Ele cancelou algumas apresentações. Disse que precisava viajar por uns dias e
quando estivesse de volta, avisava. A voz parecia diferente, mas devia ser
porque ele disse também que não estava muito bem.
- Quanto tempo faz isto?
- Um pouco mais de duas semanas... talvez
três.
- Se o vires, ou se ele entrar em contacto,
por favor, peça-lhe para ligar-me. É muito importante.
O rapaz
já havia visto as duas por lá, bem mais que algumas vezes e também sabia que
eram conhecidas de Phil. Acenou a cabeça, em sinal positivo e voltou a atender
os outros clientes. O bar estava em ritmo acelerado, como usualmente, naquele
horário.
Duas,
talvez três semanas... deve ter sido desde que o paciente estivera no
consultório com um ferimento na face. Talvez por aquele motivo não havia
aparecido. Não queria ser visto com um corte daqueles na face, assim à mostra.

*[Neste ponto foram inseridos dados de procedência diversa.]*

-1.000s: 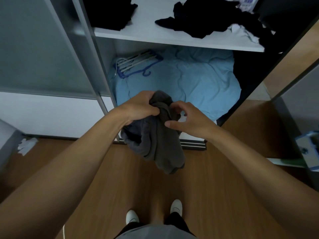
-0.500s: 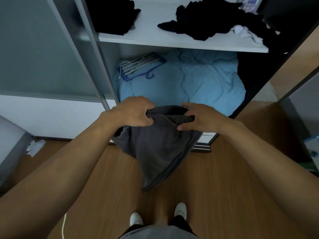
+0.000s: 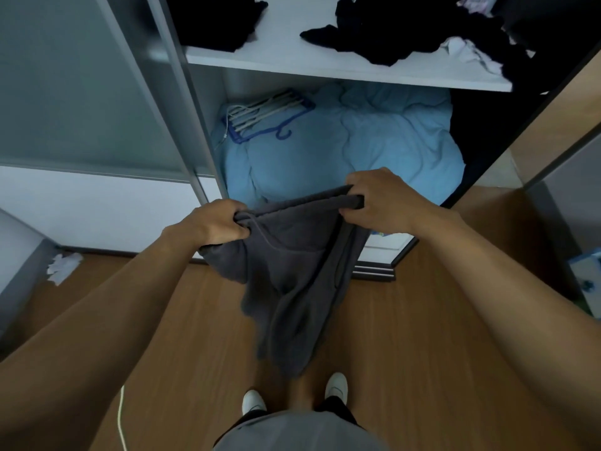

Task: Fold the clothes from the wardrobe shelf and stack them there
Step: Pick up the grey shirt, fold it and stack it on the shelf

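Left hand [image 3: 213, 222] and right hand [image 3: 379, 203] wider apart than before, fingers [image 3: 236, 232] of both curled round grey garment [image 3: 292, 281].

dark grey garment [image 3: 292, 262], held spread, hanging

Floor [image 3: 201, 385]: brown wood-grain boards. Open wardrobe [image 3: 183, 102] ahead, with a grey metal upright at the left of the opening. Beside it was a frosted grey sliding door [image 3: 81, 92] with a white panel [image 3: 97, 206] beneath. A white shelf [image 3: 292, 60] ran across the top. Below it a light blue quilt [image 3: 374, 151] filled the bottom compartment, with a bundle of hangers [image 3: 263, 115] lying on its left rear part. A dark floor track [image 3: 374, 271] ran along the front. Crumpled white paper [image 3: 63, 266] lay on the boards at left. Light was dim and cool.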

Poderia levantar suspeitas e uma série de perguntas muito difíceis de responder.
(Quem poderia ter feito aquilo? Quem
poderia fazer mal a um homem tão doce, como Gabriel, ou tão atraente como
Phil?)
***
Algumas
noites depois, na quarta-feira, a psicóloga estava ainda no consultório,
tentando juntar todas as peças do puzzle que tinha em mãos. Era tarde, a
secretária já havia saído e ela tinha tudo fechado e as luzes apagadas, exceto
a de sua escrivaninha, onde procurava, no meio das anotações, descobrir alguma
luz, algum detalhe deixado nas conversas entre ela e os personagens, mas não conseguira
muita coisa.
O
segurança já havia passado e perguntado se ela precisava de alguma coisa. Ela
havia dito que ia sair em poucos minutos, por isso não precisava de mais nada. Ele
verificou as portas e janelas e despediu-se. Ela ouviu-o sair e o barulho do
elevador a movimentar-se. Estava sozinha. Precisava concentrar-se. Talvez
houvesse mais algo que ela não estivesse percebendo na história.

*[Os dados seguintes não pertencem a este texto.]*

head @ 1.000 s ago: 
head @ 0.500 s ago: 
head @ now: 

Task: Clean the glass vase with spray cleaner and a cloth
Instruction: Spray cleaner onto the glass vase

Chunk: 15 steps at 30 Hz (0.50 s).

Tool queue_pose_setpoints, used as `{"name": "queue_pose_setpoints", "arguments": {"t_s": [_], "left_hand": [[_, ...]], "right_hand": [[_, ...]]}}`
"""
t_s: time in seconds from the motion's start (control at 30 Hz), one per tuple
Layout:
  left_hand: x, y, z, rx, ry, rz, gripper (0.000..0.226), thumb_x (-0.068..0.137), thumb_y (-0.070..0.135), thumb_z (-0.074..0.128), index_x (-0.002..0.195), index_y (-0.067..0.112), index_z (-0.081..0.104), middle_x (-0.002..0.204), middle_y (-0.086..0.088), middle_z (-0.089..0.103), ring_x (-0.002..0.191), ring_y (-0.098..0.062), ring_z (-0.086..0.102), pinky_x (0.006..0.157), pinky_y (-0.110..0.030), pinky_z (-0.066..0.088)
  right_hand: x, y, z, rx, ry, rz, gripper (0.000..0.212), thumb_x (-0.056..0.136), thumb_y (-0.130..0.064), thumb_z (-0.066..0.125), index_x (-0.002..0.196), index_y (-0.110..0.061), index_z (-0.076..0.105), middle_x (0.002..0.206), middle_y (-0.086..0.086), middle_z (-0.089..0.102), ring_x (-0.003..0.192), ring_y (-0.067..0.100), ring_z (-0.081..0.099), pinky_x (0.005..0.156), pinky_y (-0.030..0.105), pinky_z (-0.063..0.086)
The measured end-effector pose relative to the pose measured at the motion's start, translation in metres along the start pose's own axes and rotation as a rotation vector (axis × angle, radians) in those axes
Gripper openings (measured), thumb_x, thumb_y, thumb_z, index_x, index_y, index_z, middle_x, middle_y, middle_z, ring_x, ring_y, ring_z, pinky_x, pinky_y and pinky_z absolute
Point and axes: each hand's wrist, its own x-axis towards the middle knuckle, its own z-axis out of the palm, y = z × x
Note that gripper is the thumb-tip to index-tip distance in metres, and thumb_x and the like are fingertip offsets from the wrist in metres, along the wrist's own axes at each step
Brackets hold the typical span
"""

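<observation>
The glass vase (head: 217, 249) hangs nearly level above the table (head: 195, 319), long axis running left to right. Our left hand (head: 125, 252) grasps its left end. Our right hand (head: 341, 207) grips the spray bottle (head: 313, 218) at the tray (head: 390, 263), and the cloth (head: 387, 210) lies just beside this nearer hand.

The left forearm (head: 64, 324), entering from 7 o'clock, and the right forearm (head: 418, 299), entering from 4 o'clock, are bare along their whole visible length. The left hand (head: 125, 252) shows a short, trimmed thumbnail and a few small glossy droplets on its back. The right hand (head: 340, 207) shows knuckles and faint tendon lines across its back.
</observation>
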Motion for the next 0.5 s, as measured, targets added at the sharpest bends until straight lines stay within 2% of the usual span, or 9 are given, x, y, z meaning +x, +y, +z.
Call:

(Batalhas. Grandes batalhas. Que diabos de batalhas? E Joe... Onde estava
Joe?)
Ouviu
novamente o barulho do elevador. A porta abriu-se. Passos. O segurança, um
homem que tinha um apreço muito grande por ela, devia estar preocupado. Sem
levantar a cabeça, ela falou.
- Já disse que estou bem. Não se preocupe,
pois vou sair em minutos. Podes fechar tudo. Boa noite.
- Ok. Boa noite.
O homem
saiu, usando o elevador. Ela respirou aliviada. Precisava mesmo terminar
aquilo.
Pouquíssimos
minutos depois, ouviu a porta do elevador novamente. Ela sorriu, vencida. O
segurança mesmo estava preocupado com ela e, talvez, tivesse razão. Considerou
que, provavelmente, fosse mesmo melhor que acabasse o trabalho em casa. Assim
teria mais tranquilidade e não precisava preocupar o pobre homem. Além do mais
estaria em sua própria casa, segura e confortável, sem os sapatos e a roupa de
trabalho... Àquela hora já estaria de pantufas e pijamas...
- Ok. Ok. Já vou sair...
A
mulher desligou o computador, marcou as anotações que tinha num pequeno caderno
de apontamentos, fechou-o, guardou-o e levantou-se, pronta para sair.

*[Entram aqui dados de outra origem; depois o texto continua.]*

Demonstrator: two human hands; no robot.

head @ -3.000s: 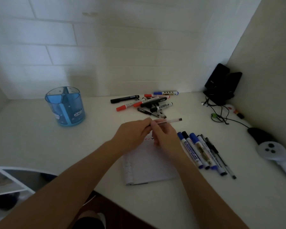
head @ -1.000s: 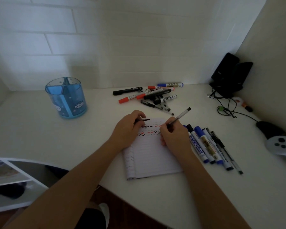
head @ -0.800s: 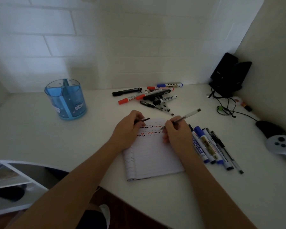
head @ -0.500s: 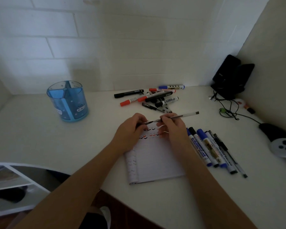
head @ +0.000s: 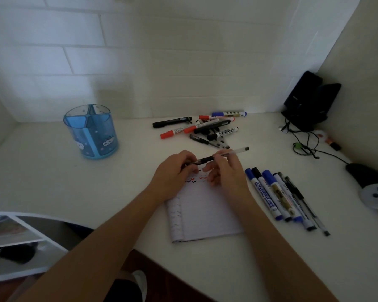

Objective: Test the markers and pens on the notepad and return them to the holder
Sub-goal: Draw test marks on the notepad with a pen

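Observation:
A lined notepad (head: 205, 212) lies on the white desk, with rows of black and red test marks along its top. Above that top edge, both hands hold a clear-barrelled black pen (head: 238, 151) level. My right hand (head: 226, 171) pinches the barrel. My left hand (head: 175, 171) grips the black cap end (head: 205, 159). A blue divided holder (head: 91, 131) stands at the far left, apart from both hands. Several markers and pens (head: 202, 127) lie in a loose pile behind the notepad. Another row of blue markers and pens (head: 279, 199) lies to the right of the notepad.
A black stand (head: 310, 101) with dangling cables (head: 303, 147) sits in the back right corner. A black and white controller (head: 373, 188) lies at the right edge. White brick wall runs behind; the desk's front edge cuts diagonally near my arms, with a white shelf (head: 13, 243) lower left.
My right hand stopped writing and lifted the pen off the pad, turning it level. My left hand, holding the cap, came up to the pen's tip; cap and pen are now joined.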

- Vamos. Já vi que não ficas em paz, se eu
estiver sozinha aqui, assim tão tarde.
- Não fico mesmo. A sua segurança é muito
importante para mim.
- Obrigada. Às vezes penso que sou mimada
demais, sem achar que mereço toda essa atenção. Mas, não precisava subir três
vezes para verificar se eu estava bem.
- Merece sim. Mas eu só subi duas vezes...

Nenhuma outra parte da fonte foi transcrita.